Washington State Attorney General Bob Ferguson and a multistate coalition filed a lawsuit July 30, 2018. On Nov. 12, 2019, Judge Robert Lasnik ruled that the Trump administration’s decision to allow the files’ distribution was arbitrary, capricious and unlawful. “Given the agency's prior position regarding the need to regulate 3D-printed firearms and the CAD files used to manufacture them, it must do more than simply announce a contrary position,” Judge Lasnik wrote.

After losing in court, the Trump administration is trying again, this time by publishing new rules that would transfer regulation of 3D-printed guns from the State Department to the Department of Commerce, effectively allowing their unlimited distribution. However, due to loopholes in the Commerce regulations, the agency will lack the power to regulate 3D-printed guns in any meaningful way.

The upcoming lawsuit will assert that the rule is unlawful for similar reasons as the previous effort. The administration has still offered no evidence supporting their about-face on the risks of allowing unregulated access to firearms worldwide, meaning that the rule violates the Administrative Procedure Act (APA). In providing public notice of the rule, the administration mentioned other changes to regulations for small firearms, but not the changes to 3D-printed guns.
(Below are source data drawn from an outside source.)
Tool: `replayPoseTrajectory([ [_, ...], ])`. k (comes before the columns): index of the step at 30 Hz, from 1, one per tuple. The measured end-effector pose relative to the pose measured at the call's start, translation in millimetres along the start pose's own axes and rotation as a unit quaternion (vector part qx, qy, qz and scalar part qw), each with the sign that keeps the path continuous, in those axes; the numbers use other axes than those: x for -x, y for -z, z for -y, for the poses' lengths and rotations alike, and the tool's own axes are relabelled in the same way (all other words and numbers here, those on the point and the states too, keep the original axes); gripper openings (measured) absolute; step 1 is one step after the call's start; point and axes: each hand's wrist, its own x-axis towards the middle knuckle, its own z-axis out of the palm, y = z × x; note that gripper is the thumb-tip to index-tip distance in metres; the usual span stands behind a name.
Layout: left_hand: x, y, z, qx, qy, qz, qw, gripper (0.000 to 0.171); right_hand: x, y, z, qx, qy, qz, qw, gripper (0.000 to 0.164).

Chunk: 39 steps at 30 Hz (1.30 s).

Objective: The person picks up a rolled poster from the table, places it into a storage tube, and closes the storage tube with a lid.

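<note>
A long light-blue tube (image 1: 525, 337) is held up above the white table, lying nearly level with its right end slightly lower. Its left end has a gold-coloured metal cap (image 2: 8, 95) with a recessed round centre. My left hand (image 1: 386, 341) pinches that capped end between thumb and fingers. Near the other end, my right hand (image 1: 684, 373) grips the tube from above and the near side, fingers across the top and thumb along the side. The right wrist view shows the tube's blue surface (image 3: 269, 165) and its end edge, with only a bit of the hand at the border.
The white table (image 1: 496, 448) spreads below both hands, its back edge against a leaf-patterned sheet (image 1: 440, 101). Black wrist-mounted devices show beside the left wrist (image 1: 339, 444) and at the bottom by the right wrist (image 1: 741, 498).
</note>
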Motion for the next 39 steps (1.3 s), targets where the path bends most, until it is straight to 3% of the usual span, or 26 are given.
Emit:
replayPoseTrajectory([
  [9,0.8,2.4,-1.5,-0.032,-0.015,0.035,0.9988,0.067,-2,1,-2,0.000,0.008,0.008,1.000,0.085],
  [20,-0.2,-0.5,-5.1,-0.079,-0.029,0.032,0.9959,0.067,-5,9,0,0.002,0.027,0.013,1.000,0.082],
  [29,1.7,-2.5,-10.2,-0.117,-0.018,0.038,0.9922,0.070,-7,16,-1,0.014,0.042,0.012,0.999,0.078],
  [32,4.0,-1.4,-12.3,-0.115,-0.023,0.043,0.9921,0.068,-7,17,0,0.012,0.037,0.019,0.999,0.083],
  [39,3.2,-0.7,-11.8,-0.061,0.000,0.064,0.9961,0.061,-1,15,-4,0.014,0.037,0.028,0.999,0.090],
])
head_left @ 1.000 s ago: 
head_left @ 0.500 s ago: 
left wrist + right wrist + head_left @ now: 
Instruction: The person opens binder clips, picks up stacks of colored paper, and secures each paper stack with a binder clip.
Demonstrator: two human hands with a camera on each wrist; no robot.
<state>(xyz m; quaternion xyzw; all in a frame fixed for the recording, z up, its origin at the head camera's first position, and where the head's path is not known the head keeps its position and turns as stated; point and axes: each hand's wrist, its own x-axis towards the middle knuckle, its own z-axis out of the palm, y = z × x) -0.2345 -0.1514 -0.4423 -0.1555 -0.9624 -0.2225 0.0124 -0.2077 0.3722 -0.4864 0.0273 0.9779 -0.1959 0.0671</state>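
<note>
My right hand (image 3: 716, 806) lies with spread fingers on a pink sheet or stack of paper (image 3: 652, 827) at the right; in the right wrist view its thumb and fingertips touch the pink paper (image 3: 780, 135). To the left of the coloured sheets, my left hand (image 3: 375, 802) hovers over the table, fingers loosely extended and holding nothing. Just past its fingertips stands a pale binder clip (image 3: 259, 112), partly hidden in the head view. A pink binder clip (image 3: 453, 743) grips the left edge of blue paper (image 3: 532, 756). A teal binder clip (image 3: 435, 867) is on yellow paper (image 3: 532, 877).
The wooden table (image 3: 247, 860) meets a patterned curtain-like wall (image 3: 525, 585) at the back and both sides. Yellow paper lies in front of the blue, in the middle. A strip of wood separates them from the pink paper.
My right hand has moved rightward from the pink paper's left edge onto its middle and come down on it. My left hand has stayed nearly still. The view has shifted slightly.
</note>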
That failure to provide meaningful public notice also violates the APA.

A copy of the complaint is available at: https://oag.dc.gov/sites/default/files/2020-01/Downloadable-Guns-Complaint.pdf 

AG Racine joins Washington AG Bob Ferguson who leading the lawsuit, and the Attorneys General of California, Colorado, Connecticut, Delaware, Hawaii, Illinois, Massachusetts, Maryland, Maine, Michigan, Minnesota, North Carolina, New Jersey, New York, Oregon, Pennsylvania, Rhode Island, Virginia, and Vermont.